▸ What to do
All entries below must be reproduced without a single change.

[Source data]

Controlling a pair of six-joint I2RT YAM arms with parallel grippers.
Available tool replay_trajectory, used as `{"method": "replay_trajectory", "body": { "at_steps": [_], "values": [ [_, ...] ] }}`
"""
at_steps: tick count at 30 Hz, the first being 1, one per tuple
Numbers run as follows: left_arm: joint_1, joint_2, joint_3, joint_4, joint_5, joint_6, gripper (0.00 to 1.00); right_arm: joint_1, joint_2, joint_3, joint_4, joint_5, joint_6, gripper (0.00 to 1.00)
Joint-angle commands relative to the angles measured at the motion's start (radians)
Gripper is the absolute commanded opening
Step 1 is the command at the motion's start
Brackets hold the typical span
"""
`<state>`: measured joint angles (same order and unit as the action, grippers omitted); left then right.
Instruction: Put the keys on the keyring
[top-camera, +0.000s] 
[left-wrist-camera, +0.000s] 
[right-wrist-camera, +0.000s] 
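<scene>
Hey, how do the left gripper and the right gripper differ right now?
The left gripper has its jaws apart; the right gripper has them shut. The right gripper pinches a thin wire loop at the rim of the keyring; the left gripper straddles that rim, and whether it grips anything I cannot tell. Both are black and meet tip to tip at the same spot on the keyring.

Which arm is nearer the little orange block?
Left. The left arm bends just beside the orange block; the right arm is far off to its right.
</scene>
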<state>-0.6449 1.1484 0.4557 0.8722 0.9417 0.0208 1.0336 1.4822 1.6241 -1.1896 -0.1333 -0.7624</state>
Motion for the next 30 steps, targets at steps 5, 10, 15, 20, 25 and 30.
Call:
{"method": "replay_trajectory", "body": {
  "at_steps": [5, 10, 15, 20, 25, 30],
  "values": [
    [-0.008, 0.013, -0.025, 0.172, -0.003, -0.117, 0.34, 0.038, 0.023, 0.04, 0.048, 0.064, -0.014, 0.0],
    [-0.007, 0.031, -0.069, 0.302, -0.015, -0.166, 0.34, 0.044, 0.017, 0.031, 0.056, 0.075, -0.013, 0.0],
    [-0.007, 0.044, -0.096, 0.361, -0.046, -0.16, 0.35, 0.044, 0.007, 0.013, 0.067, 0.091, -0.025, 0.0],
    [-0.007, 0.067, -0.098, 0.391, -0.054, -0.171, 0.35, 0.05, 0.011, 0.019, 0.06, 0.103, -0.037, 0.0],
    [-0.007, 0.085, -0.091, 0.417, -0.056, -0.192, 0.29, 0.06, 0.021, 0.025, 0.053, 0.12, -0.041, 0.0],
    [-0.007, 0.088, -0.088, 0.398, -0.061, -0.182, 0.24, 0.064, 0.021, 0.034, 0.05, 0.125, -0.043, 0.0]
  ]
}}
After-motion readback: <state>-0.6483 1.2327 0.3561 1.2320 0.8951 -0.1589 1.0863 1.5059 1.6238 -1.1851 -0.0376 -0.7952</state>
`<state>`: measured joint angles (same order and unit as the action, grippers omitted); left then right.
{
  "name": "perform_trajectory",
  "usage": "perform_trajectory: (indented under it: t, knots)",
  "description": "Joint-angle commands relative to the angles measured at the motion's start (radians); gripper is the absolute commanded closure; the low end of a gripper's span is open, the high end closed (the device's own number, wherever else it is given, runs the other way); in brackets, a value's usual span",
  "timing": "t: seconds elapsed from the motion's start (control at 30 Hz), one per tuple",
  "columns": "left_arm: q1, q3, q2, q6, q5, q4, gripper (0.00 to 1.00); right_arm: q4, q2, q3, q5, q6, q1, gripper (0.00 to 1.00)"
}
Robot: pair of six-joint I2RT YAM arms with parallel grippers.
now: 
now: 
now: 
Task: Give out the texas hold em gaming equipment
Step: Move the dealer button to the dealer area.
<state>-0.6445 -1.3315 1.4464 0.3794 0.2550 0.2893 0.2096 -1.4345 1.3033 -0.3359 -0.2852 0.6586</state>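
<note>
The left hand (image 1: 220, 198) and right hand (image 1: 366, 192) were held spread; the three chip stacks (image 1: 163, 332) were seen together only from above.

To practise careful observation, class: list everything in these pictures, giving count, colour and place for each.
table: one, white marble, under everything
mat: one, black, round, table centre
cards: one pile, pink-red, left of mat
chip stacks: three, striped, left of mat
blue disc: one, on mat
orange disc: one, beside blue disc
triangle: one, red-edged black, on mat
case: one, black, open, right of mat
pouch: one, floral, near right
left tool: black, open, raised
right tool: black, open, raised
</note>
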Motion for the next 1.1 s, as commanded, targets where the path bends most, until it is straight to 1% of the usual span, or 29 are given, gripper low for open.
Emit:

▸ Answer to the exercise
Controlling a pair of six-joint I2RT YAM arms with parallel grippers.
Available tool replay_trajectory, used as `{"method": "replay_trajectory", "body": { "at_steps": [_], "values": [ [_, ...] ] }}`
"""
at_steps: tick count at 30 Hz, the first being 1, one per tuple
Numbers run as follows: left_arm: joint_1, joint_2, joint_3, joint_4, joint_5, joint_6, gripper (0.00 to 1.00); right_arm: joint_1, joint_2, joint_3, joint_4, joint_5, joint_6, gripper (0.00 to 1.00)
Joint-angle commands relative to the angles measured at the motion's start (radians)
Gripper is the absolute commanded opening
Step 1 is the command at the motion's start
Brackets hold the typical span
"""
`<state>`: measured joint angles (same order and unit as the action, grippers omitted); left then right.
Instruction: Put the keys on the keyring
[top-camera, +0.000s] 
[left-wrist-camera, +0.000s] 
[right-wrist-camera, +0.000s] 
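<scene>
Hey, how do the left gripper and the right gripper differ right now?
The left gripper has its jaws apart; the right gripper has them shut. The right gripper pinches a thin wire loop at the rim of the keyring; the left gripper straddles that rim, and whether it grips anything I cannot tell. Both are black and meet tip to tip at the same spot on the keyring.

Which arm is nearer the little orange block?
Left. The left arm bends just beside the orange block; the right arm is far off to its right.
</scene>
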<state>-0.6449 1.1484 0.4557 0.8722 0.9417 0.0208 1.0336 1.4822 1.6241 -1.1896 -0.1333 -0.7624</state>
Motion for the next 30 steps, targets at steps 5, 10, 15, 20, 25 and 30.
Call:
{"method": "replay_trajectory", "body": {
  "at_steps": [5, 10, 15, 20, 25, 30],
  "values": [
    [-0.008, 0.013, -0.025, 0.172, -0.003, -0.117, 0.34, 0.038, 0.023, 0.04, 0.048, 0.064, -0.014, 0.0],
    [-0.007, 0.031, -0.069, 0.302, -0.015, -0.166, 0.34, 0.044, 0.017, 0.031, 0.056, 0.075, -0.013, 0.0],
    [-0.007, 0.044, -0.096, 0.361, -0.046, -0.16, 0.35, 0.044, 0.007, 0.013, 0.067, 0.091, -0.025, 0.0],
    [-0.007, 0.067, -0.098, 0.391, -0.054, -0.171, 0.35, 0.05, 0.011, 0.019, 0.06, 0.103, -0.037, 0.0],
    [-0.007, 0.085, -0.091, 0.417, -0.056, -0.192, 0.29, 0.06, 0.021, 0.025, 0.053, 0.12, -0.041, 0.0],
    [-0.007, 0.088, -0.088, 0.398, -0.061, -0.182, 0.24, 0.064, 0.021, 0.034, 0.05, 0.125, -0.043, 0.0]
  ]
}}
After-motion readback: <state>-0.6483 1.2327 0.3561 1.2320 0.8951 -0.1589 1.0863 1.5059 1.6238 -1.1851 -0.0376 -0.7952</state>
`<state>`: measured joint angles (same order and unit as the action, grippers omitted); left then right.
{
  "name": "perform_trajectory",
  "usage": "perform_trajectory: (indented under it: t, knots)",
  "description": "Joint-angle commands relative to the angles measured at the motion's start (radians); gripper is the absolute commanded closure; the low end of a gripper's span is open, the high end closed (the device's own number, wherever else it is given, runs the other way); in brackets, a value's usual span",
  "timing": "t: seconds elapsed from the motion's start (control at 30 Hz), one per tuple",
  "columns": "left_arm: q1, q3, q2, q6, q5, q4, gripper (0.00 to 1.00); right_arm: q4, q2, q3, q5, q6, q1, gripper (0.00 to 1.00)"
}
Robot: pair of six-joint I2RT YAM arms with parallel grippers.
now: 
now: 
now: 
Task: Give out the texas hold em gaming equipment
Step: Move the dealer button to the dealer area.
<state>-0.6445 -1.3315 1.4464 0.3794 0.2550 0.2893 0.2096 -1.4345 1.3033 -0.3359 -0.2852 0.6586</state>
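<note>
The left hand (image 1: 220, 198) and right hand (image 1: 366, 192) were held spread; the three chip stacks (image 1: 163, 332) were seen together only from above.

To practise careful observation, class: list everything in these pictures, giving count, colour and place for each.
table: one, white marble, under everything
mat: one, black, round, table centre
cards: one pile, pink-red, left of mat
chip stacks: three, striped, left of mat
blue disc: one, on mat
orange disc: one, beside blue disc
triangle: one, red-edged black, on mat
case: one, black, open, right of mat
pouch: one, floral, near right
left tool: black, open, raised
right tool: black, open, raised
</note>
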Motion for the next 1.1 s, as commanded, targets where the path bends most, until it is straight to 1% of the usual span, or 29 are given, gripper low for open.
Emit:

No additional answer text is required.